「ドント・ウォリー・ボウト・ミー」は、ルーブ・ブルームが作曲、テッド・ケーラーが作詞し、1939年のコットン・クラブ・パレード(ワールドズ・フェア版)でキャブ・キャロウェイ楽団により初演されたバラードである。同年のハル・ケンプ楽団による録音がヒットし、ポピュラー・ソングとして定着した。
キーはA♭メジャー、32小節のAABA形式による流麗なバラードで、なだらかに上下する叙情的なメロディが特徴的である。コード進行はスタンダードなii-V-Iの連なりを基調としながら、各フレーズの着地点に微妙なハーモニックの変化を持たせており、歌い手や即興演奏者にとって繊細なフレージングと豊かなダイナミクスを引き出しやすい構造となっている。別れの場面で相手を気遣う歌詞の温かさが、楽曲全体に優雅な哀愁を与えている。
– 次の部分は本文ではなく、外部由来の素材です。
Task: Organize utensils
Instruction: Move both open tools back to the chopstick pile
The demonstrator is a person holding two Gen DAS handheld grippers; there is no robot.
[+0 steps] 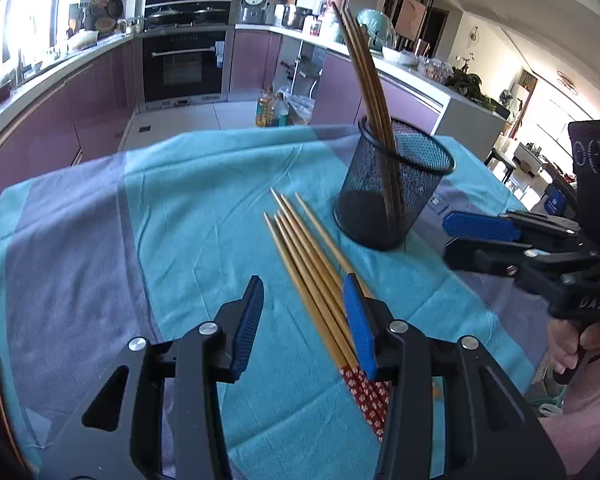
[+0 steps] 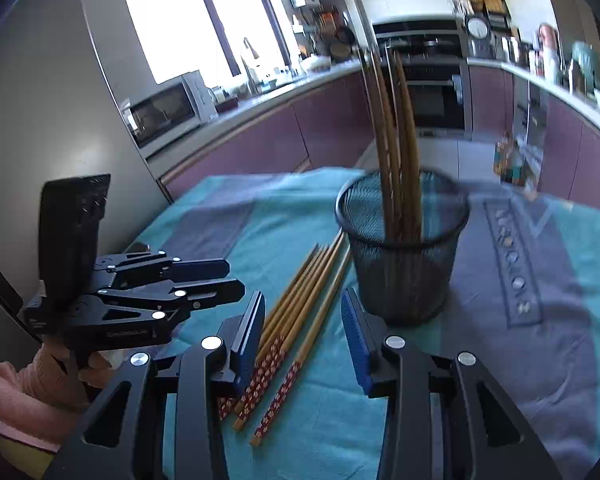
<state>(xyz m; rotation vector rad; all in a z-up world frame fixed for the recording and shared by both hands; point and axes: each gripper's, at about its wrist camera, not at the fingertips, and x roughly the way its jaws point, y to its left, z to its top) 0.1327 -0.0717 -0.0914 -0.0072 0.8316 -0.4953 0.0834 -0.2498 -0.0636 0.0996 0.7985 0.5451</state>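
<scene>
Spread over the table: a teal and grey cloth (image 1: 100, 220). Upright on it, a black mesh cup (image 1: 392, 192) holding several brown chopsticks (image 1: 364, 64) that lean on its rim. Beside the cup, flat on the cloth, loose chopsticks (image 2: 300, 312) with red patterned ends. Angled down over these, left gripper (image 1: 304, 312), jaws apart, gripping nothing. Likewise tilted down, right gripper (image 2: 304, 320), jaws apart, straddling them without pressing.

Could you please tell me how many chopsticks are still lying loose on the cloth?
5, side by side on the teal cloth beside the mesh cup: the loose chopsticks. Others may be hidden.
</scene>
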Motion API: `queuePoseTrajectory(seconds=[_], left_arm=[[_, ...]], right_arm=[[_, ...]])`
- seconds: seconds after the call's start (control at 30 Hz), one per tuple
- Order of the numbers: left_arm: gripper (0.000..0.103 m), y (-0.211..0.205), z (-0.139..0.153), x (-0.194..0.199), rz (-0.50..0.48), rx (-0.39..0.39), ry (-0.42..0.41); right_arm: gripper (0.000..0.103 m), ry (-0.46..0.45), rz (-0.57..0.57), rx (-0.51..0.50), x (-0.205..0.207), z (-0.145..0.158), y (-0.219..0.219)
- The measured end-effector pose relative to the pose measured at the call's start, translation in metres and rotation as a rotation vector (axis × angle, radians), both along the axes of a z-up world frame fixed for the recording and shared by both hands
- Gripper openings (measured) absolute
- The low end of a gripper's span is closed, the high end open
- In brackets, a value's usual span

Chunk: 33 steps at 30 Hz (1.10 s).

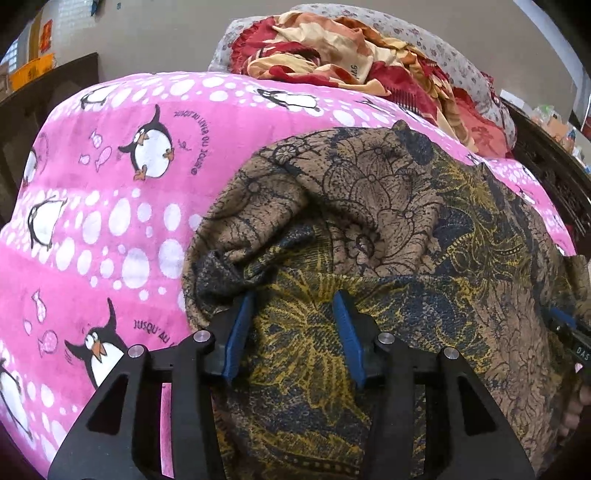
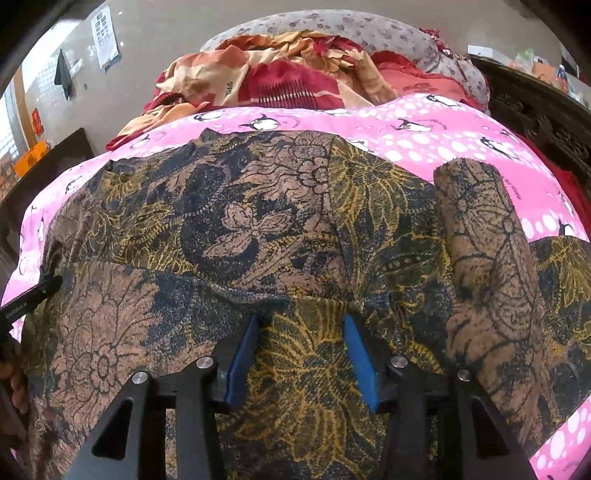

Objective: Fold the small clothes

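Observation:
A brown garment with dark blue and yellow flower print (image 1: 369,229) lies spread on a pink penguin blanket (image 1: 110,184); it fills the right wrist view (image 2: 240,229) too. My left gripper (image 1: 293,299) is open, its blue pads resting on the cloth near the garment's left edge. My right gripper (image 2: 303,319) is open, its pads down on the cloth at a fold line. A sleeve (image 2: 484,240) lies folded over at the right. The right gripper shows at the left view's right edge (image 1: 569,328); the left gripper shows at the right view's left edge (image 2: 33,295).
A crumpled red and cream floral blanket (image 1: 351,55) and a grey flowered pillow (image 2: 332,26) lie behind. Dark carved wooden furniture (image 2: 535,107) stands at the right, a dark table (image 1: 48,85) at the left.

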State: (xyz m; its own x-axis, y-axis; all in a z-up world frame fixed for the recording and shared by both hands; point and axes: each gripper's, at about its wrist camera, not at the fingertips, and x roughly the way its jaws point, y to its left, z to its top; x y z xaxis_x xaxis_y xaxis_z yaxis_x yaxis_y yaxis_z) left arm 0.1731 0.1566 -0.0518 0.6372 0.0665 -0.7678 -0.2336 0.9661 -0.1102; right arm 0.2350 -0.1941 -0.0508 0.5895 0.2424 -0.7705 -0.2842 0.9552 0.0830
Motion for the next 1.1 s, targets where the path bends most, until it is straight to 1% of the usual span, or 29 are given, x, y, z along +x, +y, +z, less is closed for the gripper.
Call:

フランク・シナトラは1953年の録音(ネルソン・リドル編曲)で大きなヒットを記録し、アルバムThis Is Sinatra!(1956年)やSinatra at the Sands(1966年)でも取り上げた。ビリー・ホリデイが1959年にレイ・エリス楽団と録音した版は、彼女の最後のレコーディング・セッションの一つとして知られる。